AWS has four types of ec2 computing resources. On demand, reserved, dedicated and spot. On demand, as it name indicates is a pay as you go program. The instance has a price, and you pay it as long as your instance is running. Reserved, is a plan where you commit to using a resource for one or three years, and pay up front if you wish, to get discounts of 30%–60% of the on demand list price. Dedicated are physical instances that are 100% yours, as the name indicates. The spot type is based on AWS extra capacity, and works on requesting spot capacity. You can read more about how it works here, this can lead to up to 80% saving in cost.
We use three ec2 types, for various workloads, we do not use dedicated. Some workloads are predictable, and can’t be interrupted, and for that we would use reserved instances. Some workloads are unpredictable, short lived and can’t be interrupted, so we use on demand for that. We use spot for any other workload. We use a company called spotinst to handle our spot fleet. The idea behind spotinst is to handle all the bidding, and instance replacement due to interruptions as transparently as possible. The instances are placed in an elastic group, and are handled in autoscaling policies.

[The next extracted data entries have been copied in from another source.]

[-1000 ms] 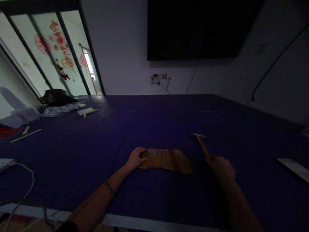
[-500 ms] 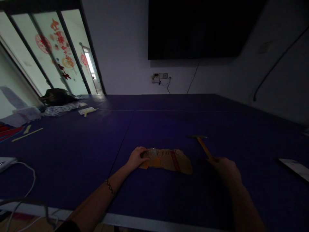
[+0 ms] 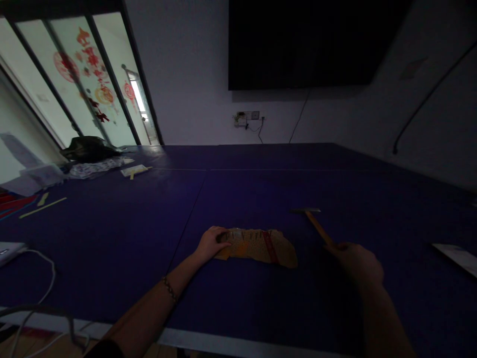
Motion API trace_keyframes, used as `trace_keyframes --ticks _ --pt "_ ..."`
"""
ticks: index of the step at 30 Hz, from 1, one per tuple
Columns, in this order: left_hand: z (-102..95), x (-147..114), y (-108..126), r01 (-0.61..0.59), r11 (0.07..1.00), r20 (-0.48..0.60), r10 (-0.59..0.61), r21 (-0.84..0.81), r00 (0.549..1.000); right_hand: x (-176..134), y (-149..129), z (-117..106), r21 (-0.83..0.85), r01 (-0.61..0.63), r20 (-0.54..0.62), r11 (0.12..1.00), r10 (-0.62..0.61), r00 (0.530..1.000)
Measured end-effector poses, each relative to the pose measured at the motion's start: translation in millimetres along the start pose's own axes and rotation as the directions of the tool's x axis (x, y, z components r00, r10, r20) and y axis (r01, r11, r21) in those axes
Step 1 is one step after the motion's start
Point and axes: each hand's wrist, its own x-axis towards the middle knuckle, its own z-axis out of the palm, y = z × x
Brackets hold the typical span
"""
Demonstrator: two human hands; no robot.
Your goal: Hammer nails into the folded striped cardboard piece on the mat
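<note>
On the purple table lies a flat brown speckled board (image 3: 255, 247) with ragged edges. A red stripe crosses its right part, an orange patch marks its middle, and short dark nail-like marks run along the far edge. My left hand (image 3: 211, 244) grips its left end, thumb on top and fingers by the far edge. To the right, my right hand (image 3: 356, 262) is closed round the wooden handle of a hammer (image 3: 316, 226). The hammer's slim metal head points away from me, beyond the board's right end and apart from it. The dim light hides fine detail.
The purple table (image 3: 149, 214) runs to the wall, under a dark screen (image 3: 298, 44). A white device (image 3: 11, 252) with a cable (image 3: 50, 266) is at left. A dark bag (image 3: 89, 149) and plastic packets lie at far left; a flat pale object (image 3: 456, 257) lies right.
My right hand has shifted slightly to the right with the hammer. The left hand and the board stay where they were.
</note>
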Motion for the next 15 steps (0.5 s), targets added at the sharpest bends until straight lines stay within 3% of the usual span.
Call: trace_keyframes --ticks 11,13,15 --pt "-4.2 0.3 0.4 0.019 1.0 0.064 -0.019 -0.002 0.998 1.1 1.4 1.8 0.024 -0.024 0.075 0.999 0.022 0.997" --pt "-7.3 0.0 2.8 0.021 0.999 0.093 -0.023 0.025 0.995 0.5 -1.3 3.4 0.015 0.007 0.02 1.0 -0.007 1.0" --pt "-9.8 -0.7 5.3 0.02 0.998 0.122 -0.026 0.051 0.992 -2.6 -9.8 7.1 0.006 0.126 -0.137 0.992 -0.124 0.983"
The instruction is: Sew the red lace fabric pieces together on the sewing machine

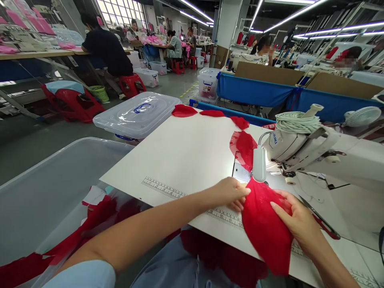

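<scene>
A piece of red fabric [264,228] hangs over the table's front edge, its upper end under the head of a white sewing machine [312,148]. My left hand [232,194] pinches the fabric's left edge close to the needle area. On the right side, my right hand [295,212] grips the same fabric between thumb and fingers. Behind the needle, more red fabric [244,148] lies on the table, part of it sheer. The needle itself is hidden by a white lamp-like box [259,164].
Dark snips [322,222] lie right of my right hand. Red pieces [184,111] line the far edge of the white table [180,156], which has a printed ruler. A clear bin [60,192] with red cloth stands left, near a lidded box [138,114]. Several people sit at machines beyond.
</scene>
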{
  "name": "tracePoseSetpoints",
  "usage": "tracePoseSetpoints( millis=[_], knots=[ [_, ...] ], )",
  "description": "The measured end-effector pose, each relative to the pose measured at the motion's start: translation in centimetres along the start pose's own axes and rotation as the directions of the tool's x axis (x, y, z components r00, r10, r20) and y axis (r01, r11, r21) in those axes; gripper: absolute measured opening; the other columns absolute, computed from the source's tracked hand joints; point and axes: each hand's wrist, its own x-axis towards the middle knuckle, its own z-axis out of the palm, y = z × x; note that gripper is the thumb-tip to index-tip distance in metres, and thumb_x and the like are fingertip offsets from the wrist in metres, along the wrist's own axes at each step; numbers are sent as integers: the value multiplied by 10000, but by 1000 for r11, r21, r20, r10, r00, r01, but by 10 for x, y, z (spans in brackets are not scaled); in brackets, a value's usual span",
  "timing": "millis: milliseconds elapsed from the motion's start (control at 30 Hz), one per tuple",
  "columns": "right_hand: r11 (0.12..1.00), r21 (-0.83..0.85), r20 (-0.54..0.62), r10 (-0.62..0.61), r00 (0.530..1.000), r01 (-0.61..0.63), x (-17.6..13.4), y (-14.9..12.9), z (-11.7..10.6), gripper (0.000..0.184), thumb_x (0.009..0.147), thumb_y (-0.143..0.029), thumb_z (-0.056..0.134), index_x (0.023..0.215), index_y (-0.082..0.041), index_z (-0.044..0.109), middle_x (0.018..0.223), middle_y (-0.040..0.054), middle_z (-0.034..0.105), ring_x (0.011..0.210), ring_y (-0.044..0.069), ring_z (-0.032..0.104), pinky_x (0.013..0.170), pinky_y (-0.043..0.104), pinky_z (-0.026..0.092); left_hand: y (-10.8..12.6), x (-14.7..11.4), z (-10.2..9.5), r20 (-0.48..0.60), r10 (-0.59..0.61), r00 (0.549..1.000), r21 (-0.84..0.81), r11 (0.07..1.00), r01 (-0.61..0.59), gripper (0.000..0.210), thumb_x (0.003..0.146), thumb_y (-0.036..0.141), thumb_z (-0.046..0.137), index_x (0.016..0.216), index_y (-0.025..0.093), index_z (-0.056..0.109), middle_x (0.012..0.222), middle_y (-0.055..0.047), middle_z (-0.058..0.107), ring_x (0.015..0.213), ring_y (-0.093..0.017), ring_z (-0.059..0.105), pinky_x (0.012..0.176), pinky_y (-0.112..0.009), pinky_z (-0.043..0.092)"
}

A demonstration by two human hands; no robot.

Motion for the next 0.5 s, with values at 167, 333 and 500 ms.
tracePoseSetpoints(
  millis=[167, 333, 500],
  knots=[
    [926, -339, -82, -205, 975, 167, 8, 14, 1, 546, 722, -549, 683, 1158, -223, 646, 1119, 99, 743, 962, 298, 711, 774, 400, 574, 11, 32, 4, -152, 86, 985, 196, 979, -55, 69, 858, 201, 563, 818, 148, 583, 699, -11, 608, 634, -160, 628, 654, -280, 528],
    [890, -411, -105, -259, 960, 195, 5, 9, -2, 474, 756, -569, 584, 1071, -223, 662, 1014, 92, 759, 884, 280, 716, 721, 380, 557, -2, 24, 10, -209, 277, 938, 448, 880, -160, 408, 819, 143, 549, 1221, 195, 500, 789, 11, 602, 726, -195, 597, 631, -275, 462],
    [824, -519, -186, -369, 911, 227, 2, 12, -3, 359, 769, -536, 536, 925, -240, 666, 714, 22, 707, 534, 202, 615, 519, 320, 465, -7, 19, 11, -130, 359, 924, 665, 723, -187, 207, 830, 61, 478, 947, 197, 582, 947, -65, 634, 917, -264, 610, 813, -371, 477]
  ],
)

In the case there is no spot available, we revert back to on demand, to make sure we always have compute resources to handle our workloads. One day in one of our components, we suddenly lost all compute resources for a short period of time. It was unclear to us at first what happened, but we quickly realized all our spot instances where gone away at once, and replaced by on demand. The way we implemented our replacement strategy is gradually replacing the instances to make sure we have a transparent transition. In addition to that, we have a variety of instance types, to make sure that if one spot market for an instance type has scarce resources, we can move to another instance type market to meet our needs.

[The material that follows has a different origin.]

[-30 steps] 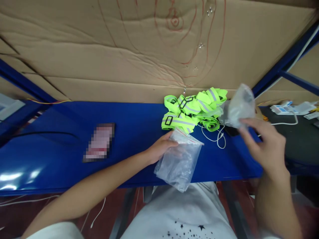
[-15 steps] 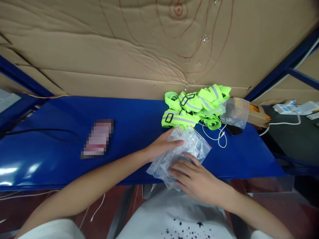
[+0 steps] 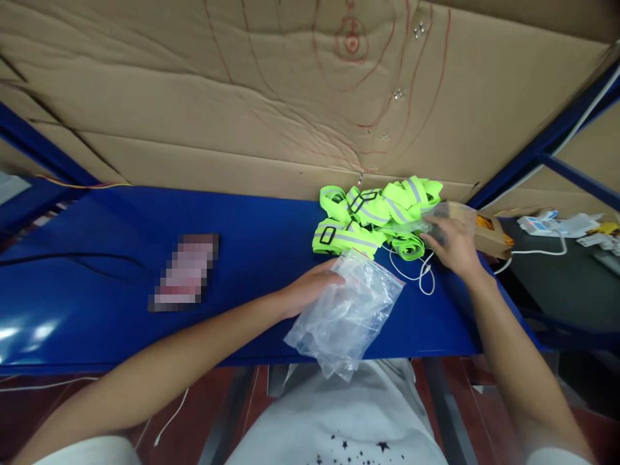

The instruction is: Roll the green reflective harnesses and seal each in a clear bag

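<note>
Before the straps, my left hand holds bags slick enough to slip; beside the straps, my right hand's grip I can't tell.

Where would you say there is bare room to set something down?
Bare blue tabletop shows between the pixelated object and the green straps; a smaller patch lies between the plastic bags in the left hand and the right forearm. It is crowded around the right hand, beside straps, white cable and cardboard box.
</note>
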Demonstrator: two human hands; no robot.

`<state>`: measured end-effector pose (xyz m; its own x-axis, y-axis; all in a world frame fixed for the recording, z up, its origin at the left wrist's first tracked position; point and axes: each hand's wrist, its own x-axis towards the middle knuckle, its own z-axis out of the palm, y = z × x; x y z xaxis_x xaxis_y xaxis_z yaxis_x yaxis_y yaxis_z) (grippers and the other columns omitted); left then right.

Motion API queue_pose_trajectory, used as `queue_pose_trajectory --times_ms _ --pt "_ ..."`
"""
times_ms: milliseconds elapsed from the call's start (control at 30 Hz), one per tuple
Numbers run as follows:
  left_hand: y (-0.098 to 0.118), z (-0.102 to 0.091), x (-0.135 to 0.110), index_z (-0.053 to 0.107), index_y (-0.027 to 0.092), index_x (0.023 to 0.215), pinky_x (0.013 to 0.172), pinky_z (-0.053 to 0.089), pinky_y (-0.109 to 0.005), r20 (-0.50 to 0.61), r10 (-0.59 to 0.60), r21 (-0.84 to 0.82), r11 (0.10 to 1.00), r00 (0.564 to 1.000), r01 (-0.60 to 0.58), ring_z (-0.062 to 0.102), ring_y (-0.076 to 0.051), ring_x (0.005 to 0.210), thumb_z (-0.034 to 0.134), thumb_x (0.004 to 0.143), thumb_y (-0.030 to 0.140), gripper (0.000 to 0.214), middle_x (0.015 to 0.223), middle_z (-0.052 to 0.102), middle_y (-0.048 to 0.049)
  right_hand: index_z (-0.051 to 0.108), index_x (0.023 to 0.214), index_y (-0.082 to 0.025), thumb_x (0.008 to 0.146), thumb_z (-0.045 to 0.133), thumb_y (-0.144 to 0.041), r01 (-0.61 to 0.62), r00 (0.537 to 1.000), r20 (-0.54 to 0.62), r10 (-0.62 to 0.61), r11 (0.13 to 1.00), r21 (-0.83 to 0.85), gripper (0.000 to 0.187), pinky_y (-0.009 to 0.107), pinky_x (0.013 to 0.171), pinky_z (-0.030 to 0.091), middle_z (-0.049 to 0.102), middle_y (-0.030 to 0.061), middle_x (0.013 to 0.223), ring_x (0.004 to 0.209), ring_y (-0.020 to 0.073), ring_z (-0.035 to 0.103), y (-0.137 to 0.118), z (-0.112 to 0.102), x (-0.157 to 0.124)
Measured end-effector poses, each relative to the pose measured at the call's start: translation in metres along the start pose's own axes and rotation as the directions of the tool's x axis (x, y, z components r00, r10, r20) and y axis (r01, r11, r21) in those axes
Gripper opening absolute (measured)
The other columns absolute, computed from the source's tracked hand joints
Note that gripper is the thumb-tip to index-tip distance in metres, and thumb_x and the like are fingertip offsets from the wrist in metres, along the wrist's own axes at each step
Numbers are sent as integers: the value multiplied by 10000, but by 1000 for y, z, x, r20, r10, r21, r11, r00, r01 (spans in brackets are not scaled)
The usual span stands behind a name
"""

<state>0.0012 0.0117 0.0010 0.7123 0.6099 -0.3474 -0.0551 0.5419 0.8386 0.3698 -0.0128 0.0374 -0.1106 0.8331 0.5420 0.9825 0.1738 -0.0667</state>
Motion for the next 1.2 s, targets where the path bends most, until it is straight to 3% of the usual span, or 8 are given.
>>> queue_pose_trajectory --times_ms 100,200,267,333,567,800,967,1200 --pt "1 1 0 698 188 1214 729 532 -284 -33 -18 -17 1000 999 17 708 -203 836 673 750 173 464 1024 780 -42 639 1158 -334 1009 452 -413 -97 975 -203 86 994 -45 252 587 924 551 729 35 1033 1014 273 692 -6 -10 -12" --pt "0 1 1 702 196 1204 749 530 -300 -62 -22 -35 999 998 20 706 -214 847 646 759 170 450 1006 784 -35 625 1234 -361 986 492 -370 -198 848 -514 127 976 -85 282 561 849 557 704 88 1050 1002 318 684 -40 -37 -38" --pt "-1 1 2 702 207 1209 769 523 -310 -75 -19 -53 998 997 15 702 -224 867 634 773 175 443 1001 784 -19 632 1231 -350 954 543 -321 -69 889 -458 17 993 -97 292 525 783 547 703 90 952 922 322 686 -80 -46 -61" --pt "-2 1 2 693 212 1231 775 512 -317 -96 -2 -60 998 995 -4 692 -229 858 628 785 183 451 970 780 -2 654 1126 -341 920 622 -287 199 965 -169 -201 980 -29 216 460 735 525 697 23 804 748 249 663 -126 -41 -84" --pt "-1 4 -2 665 199 1258 860 485 -336 -86 75 -49 996 993 -79 673 -248 951 648 882 359 409 1044 763 -26 674 1127 -199 951 596 -269 435 896 -40 -443 855 284 205 503 1075 474 689 103 1212 1170 257 614 -217 14 -124" --pt "1 3 -4 591 200 1365 1060 434 -408 44 186 52 981 982 -188 605 -328 1252 741 848 584 661 1312 689 -94 624 1255 -179 1009 567 -479 202 912 240 -334 872 446 392 568 1134 476 547 158 1461 1380 300 504 -207 6 -109" --pt "-1 3 -4 584 197 1365 1040 465 -404 41 192 228 954 981 -196 625 -321 1220 878 745 407 718 1308 688 -92 587 1363 -176 1054 425 -551 318 871 197 -450 823 471 512 498 1104 515 585 155 1448 1368 278 538 -192 -8 -101" --pt "-6 -2 3 629 197 1336 954 511 -421 -30 135 213 969 990 -126 657 -330 1159 770 850 469 575 1327 688 -115 634 1354 -249 969 519 -146 -8 997 -71 7 1000 -14 414 557 1109 449 629 150 1413 1337 336 580 -63 -46 -77"
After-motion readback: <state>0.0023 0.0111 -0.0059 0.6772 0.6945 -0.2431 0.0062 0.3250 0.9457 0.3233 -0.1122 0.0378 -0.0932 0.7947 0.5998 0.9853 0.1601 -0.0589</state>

All of this did not help. The instances were gone at once. We quickly figured spotinst has a parameter called ‘risk’ which indicates how far you are willing to go with spot in your elastic group setting. In all our elastic groups until that point we had 100% spot, with no issue at all. In that specific case, we reduced the rate to 60%, to make sure we will always have on demand instances to cover our needs for that workload.

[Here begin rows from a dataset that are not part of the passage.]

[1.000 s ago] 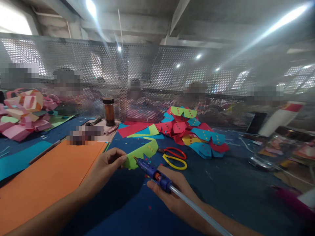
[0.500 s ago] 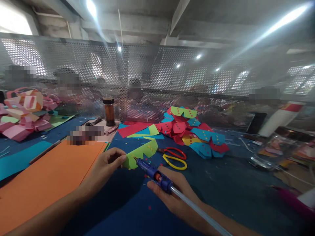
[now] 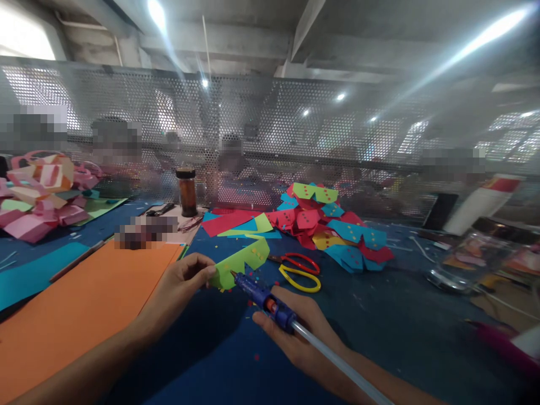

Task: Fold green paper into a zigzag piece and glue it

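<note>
Between thumb and fingers, my left hand point(image 3: 189, 281) pinches the left end of a light green paper cutout point(image 3: 228, 269), which has a notched lower edge and small yellow dots. My right hand point(image 3: 299, 315) is wrapped round a blue hot glue gun point(image 3: 264, 298), its underside hidden. A long clear glue stick point(image 3: 337, 363) sticks out of the gun's back end. The gun's nozzle points at the green paper and is at or very near its surface; contact is hard to tell. Scissors with red and yellow handles point(image 3: 300, 287) lie just beyond the gun.
Dotted paper cutouts point(image 3: 356, 232) are heaped behind the scissors. Orange paper sheets point(image 3: 105, 281) lie at left, with pink paper pieces point(image 3: 42, 214) beyond. A dark-lidded jar point(image 3: 187, 194) stands before the perforated metal screen point(image 3: 261, 124). A clear container point(image 3: 459, 259) is at right.
The green paper has shifted very slightly left, and the glue gun's nozzle has moved a touch to the right. Both hands keep their grips.
</note>
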The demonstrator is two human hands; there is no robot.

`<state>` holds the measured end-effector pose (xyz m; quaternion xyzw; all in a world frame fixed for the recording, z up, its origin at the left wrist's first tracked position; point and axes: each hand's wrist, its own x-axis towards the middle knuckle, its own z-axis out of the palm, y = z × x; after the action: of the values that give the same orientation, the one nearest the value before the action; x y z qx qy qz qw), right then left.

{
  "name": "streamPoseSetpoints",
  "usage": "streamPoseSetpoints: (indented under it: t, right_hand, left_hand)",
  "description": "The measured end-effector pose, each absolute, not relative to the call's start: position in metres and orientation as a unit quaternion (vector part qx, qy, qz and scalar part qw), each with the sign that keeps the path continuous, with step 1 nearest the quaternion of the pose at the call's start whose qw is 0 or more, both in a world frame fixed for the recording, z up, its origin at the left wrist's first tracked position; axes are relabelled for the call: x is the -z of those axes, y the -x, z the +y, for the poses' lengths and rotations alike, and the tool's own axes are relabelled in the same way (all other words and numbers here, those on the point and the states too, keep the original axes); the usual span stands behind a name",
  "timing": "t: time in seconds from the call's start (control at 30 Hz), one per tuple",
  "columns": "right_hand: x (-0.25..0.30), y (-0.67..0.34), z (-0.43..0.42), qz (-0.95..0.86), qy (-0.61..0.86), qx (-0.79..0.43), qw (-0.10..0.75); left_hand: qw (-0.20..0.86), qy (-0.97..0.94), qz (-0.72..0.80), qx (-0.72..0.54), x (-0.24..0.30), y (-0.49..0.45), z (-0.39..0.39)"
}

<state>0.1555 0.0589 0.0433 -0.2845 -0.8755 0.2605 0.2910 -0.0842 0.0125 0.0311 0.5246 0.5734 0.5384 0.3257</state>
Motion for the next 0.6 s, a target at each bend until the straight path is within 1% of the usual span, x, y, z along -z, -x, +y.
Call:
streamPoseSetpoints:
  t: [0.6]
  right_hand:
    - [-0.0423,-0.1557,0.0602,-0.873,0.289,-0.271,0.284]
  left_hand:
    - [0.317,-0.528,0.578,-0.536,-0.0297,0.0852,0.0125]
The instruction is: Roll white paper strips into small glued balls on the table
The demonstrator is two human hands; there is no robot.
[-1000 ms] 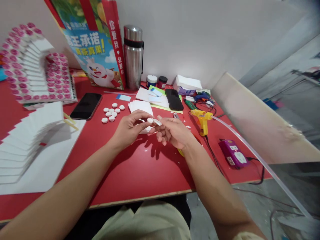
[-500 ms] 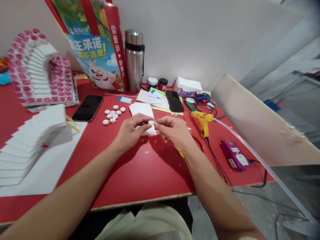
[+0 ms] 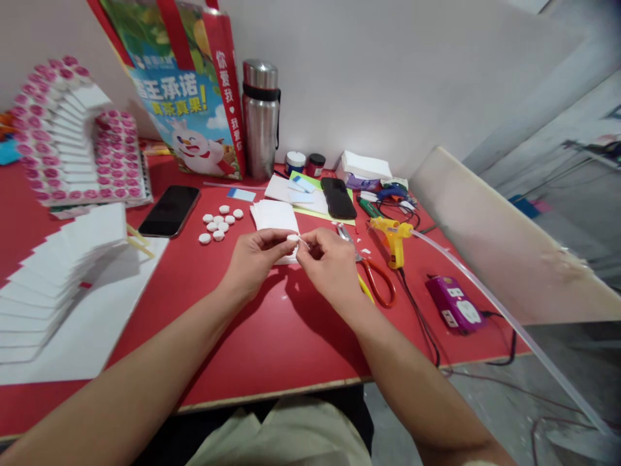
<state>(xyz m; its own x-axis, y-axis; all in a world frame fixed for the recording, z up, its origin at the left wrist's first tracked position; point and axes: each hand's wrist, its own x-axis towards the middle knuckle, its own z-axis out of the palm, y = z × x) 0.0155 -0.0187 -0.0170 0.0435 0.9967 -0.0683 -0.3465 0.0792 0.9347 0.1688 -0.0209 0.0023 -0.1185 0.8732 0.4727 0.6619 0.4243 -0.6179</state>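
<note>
Flask stands capped beside the bag, left grip pinching a white roll, right grip its thin tail

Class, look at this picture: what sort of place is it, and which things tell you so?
Probably a craft workspace, though whether at home or in a workshop is unclear. A yellow glue gun, scissors and fanned white cards on the red table suggest it.
</note>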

We opened a case to spotinst, to uncover the mystery. They looked into it, and found a few interesting findings. For historical reasons, that workload still resides in EC2-classic, while the rest of our services reside in VPC. Nowadays AWS gives little love to EC2-classic. This led to a tiny spot market in that specific case, and as it seems, it was just gone all at once at some point. Until we spawned the new on demand instances, we had a short period with no instances. On a call with spotinst, they recommended to reduce the risk to 60%, which we already did on our own. In addition, they said they identified a place for improvement in their code, to handle such cases better. They also asked if we can move to VPC, to which we answered, yes, but not now. Another wise step by spotinst was to include a product manager on the call, to see if we have any product requirements or wishes.
I was fairly unrest before the call with them, and was on the verge of asking my direct reports to pull out spotinst from our infrastructure until we cleared out some uncertainty. Spotinst team has done a great job in calming the situation down and clarifying where we stand.
Takeaways for doing support right
- Listen to what your customer is complaining about
- Clearly explain the situation
- Suggest a workaround
- Check with the customer if a permanent solution is feasible
- Admit your shortcomings
- Include a product manager or other similar function that can collect feature requests from the failure
Thank you spotinst team for your professional support and help during an incident.